• _EXERCISE REQUIREMENTS_:
Please copy the lines below exactly, from the first one through the line showing "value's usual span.".

- - - - -

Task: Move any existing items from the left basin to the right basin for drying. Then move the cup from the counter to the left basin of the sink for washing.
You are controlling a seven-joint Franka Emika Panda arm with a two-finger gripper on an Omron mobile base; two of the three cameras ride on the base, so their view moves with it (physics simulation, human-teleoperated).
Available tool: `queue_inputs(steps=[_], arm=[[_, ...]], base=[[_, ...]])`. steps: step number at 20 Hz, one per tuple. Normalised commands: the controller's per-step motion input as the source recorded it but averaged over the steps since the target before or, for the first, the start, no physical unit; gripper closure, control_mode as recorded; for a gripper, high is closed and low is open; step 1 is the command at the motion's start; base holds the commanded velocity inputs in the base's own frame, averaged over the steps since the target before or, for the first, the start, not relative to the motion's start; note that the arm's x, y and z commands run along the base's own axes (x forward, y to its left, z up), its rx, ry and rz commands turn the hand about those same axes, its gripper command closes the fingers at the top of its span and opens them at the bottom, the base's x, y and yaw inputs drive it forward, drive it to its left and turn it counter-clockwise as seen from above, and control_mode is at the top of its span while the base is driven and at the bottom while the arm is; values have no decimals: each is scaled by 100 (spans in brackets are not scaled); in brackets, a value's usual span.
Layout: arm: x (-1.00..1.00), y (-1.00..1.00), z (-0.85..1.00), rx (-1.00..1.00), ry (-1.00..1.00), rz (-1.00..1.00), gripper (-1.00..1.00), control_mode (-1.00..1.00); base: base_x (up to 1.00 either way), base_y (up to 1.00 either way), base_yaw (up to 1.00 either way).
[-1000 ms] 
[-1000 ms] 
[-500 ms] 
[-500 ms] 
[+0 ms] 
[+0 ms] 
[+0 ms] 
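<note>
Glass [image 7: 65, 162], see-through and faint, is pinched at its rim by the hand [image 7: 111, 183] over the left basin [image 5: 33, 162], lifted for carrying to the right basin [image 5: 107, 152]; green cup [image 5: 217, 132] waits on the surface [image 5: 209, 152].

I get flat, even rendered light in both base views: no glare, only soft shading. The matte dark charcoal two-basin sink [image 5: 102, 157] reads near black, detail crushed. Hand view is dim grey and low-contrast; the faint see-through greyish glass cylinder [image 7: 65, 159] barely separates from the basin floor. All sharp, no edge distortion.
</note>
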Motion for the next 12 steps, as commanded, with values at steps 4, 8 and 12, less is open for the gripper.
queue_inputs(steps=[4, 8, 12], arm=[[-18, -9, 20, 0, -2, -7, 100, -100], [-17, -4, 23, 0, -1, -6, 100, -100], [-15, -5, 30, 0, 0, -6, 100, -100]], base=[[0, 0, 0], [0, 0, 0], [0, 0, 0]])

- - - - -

• _COMPLETED TASK_:
Task: Move any existing items from the left basin to the right basin for drying. Then move the cup from the counter to the left basin of the sink for washing.
You are controlling a seven-joint Franka Emika Panda arm with a two-finger gripper on an Omron mobile base; two of the three cameras ride on the base, so their view moves with it (physics simulation, human-teleoperated).
Available tool: `queue_inputs(steps=[_], arm=[[_, ...]], base=[[_, ...]])`. steps: step number at 20 Hz, one per tuple. Normalised commands: the controller's per-step motion input as the source recorded it but averaged over the steps since the target before or, for the first, the start, no physical unit; gripper closure, control_mode as recorded; for a gripper, high is closed and low is open; step 1 is the command at the motion's start; base holds the commanded velocity inputs in the base's own frame, averaged over the steps since the target before or, for the first, the start, not relative to the motion's start; note that the arm's x, y and z commands run along the base's own axes (x forward, y to its left, z up), its rx, ry and rz commands turn the hand about those same axes, its gripper command closes the fingers at the top of its span and opens them at the bottom, the base's x, y and yaw inputs drive it forward, drive it to its left and turn it counter-clockwise as seen from above, and control_mode is at the top of its span while the base is driven and at the bottom while the arm is; values have no decimals: each is scaled by 100 (spans in brackets are not scaled); in brackets, a value's usual span.

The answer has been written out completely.